La soberbia
¿Qué hacer al respecto?
Por Elisabeth F. de Isáis (1925-2012)
En la universidad de Copenhague, en Dinamarca, tienen una gran estatua de Cristo con los brazos abiertos como diciendo: «Ven a mí». Lo interesante del monumento es que para verlo mejor y sentir todo su impacto como obra de arte, es necesario arrodillarse y mirarlo desde esa posición de humildad.
No creemos en adorar a las estatuas de Cristo ni mucho menos, pero la intención del escultor guarda una verdad profunda, para ver bien a Jesucristo debemos humillarnos. La persona llena de orgullo y de soberbia no puede encontrar a Dios. Para recibir la salvación es necesario reconocer que somos pecadores y pedir perdón al Señor.
La vida cristiana es de absoluta dependencia de Dios, de entregar nuestra voluntad a él, pidiendo que nos use como canal de bendición para otros, y aceptar que cada día necesitamos la limpieza del Espíritu Santo. Bajo tales condiciones es imposible que tengamos orgullo y actuemos con soberbia.

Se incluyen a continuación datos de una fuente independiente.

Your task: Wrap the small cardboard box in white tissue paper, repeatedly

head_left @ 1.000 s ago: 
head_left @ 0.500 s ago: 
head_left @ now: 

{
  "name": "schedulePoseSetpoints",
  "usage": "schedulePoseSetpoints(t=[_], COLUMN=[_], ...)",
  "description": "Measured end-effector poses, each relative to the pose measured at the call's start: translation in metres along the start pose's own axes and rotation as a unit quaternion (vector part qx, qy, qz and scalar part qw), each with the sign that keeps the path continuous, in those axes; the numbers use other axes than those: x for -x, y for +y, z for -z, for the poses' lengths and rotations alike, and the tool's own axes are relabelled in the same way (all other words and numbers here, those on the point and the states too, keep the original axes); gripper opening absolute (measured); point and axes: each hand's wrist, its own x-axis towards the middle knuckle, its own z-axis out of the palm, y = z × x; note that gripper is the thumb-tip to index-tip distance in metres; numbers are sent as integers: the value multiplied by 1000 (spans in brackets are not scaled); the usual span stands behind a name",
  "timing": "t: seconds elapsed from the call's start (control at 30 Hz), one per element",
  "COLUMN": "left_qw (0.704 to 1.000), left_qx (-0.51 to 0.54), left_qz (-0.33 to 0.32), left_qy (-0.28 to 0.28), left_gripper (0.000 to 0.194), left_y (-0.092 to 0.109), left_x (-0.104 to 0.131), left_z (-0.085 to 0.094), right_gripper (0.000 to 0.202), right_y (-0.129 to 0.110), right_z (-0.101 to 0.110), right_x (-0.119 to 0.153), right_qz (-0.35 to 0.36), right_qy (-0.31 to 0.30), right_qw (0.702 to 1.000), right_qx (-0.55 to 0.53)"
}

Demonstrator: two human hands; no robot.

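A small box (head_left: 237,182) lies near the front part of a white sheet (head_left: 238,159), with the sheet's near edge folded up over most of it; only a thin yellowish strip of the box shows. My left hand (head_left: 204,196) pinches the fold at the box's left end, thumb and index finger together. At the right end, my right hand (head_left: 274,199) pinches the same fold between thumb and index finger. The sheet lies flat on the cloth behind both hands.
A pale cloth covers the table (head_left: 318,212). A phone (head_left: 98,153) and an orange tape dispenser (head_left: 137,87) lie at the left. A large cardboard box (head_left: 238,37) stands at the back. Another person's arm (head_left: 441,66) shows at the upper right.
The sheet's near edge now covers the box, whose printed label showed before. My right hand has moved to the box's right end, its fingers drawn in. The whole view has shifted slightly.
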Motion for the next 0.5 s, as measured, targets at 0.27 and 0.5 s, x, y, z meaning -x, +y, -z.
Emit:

Sin embargo, muchas veces nuestra naturaleza carnal nos lleva hacia ese defecto. Entonces será útil recordar las palabras del capítulo 16 de Proverbios en los versículos 18 y 19: «Antes del quebrantamiento es la soberbia, y antes de la caída la altivez de espíritu. Mejor es humillar el espíritu con los humildes que repartir despojos con los soberbios».
El mismo concepto se repite en Proverbios capítulo 29, versículo 23: «La soberbia del hombre le abate; pero al humilde de espíritu sustenta la honra».
¿Qué nos enseñan estos textos? La idea central es que la soberbia nos hace daño, nos hace caer, nos quebranta y nos abate. Dios no prospera a la persona soberbia porque en esencia está rebelándose contra él, creyendo ser alguien cuando delante de Dios no somos nada ni nadie. Además dice que es mejor humillar el espíritu con los humildes, y que al humilde de espíritu le sustenta la honra.
Muchos de los hombres más grandes de la historia gozan de la admiración de los pueblos, pero han sido humildes de espíritu en medio de sus grandes hazañas. Cuando nos enorgullecemos es cuando empieza nuestra caída.
Un incidente en la vida de Benito Juárez, el hombre más honrado de la historia de México, demuestra su humildad. Siendo gobernador del estado de Oaxaca, en una emergencia nacional, fue a ofrecer sus servicios como humilde soldado en Acapulco. Sin identificarse dijo que estaba dispuesto a hacer cualquier cosa para ayudar a su Patria. Le dieron un uniforme cualquiera, le preguntaron si sabía leer y escribir, y le asignaron un trabajo común. Más tarde, cuando llegó un paquete dirigido al licenciado Benito Juárez, descubrieron para su asombro exactamente quién era el humilde individuo que estaba ayudando en la causa.
Para los cristianos el principio es el mismo. Algunas personas se creen mucho por su belleza física, su posición social, su dinero, sus talentos, su fama, su posición en alguna organización o sus títulos universitarios, pero se equivocan. Proverbios capítulo 8, versículo 13 dice: «El temor de Jehová es aborrecer el mal; la soberbia y la arrogancia, el mal camino y la boca perversa, aborrezco». Jehová aborrece la soberbia.
El verdadero espíritu de Cristo es el humilde y servicial. Él se humilló hasta la cruz por nosotros. Si no hemos podido vencer nuestra soberbia, pidamos ayuda al Espíritu Santo, reconozcamos delante de él esta debilidad con toda franqueza y sinceridad, y él nos cambiará, nos hará más semejantes a Cristo.
Solo un pensamiento más. El libro de Proverbios nos da un consejo práctico: «Alábete el extraño, y no tu propia boca; el ajeno y no los labios tuyos» (Proverbios capítulo 27, versículo 2). Para llevarnos bien con toda la gente, tenemos una regla infalible: guardar silencio en cuanto a los triunfos que hayamos logrado. Si otros nos alaban está bien, pero no lo hagamos nosotros mismos. Vivamos con toda humildad, siempre.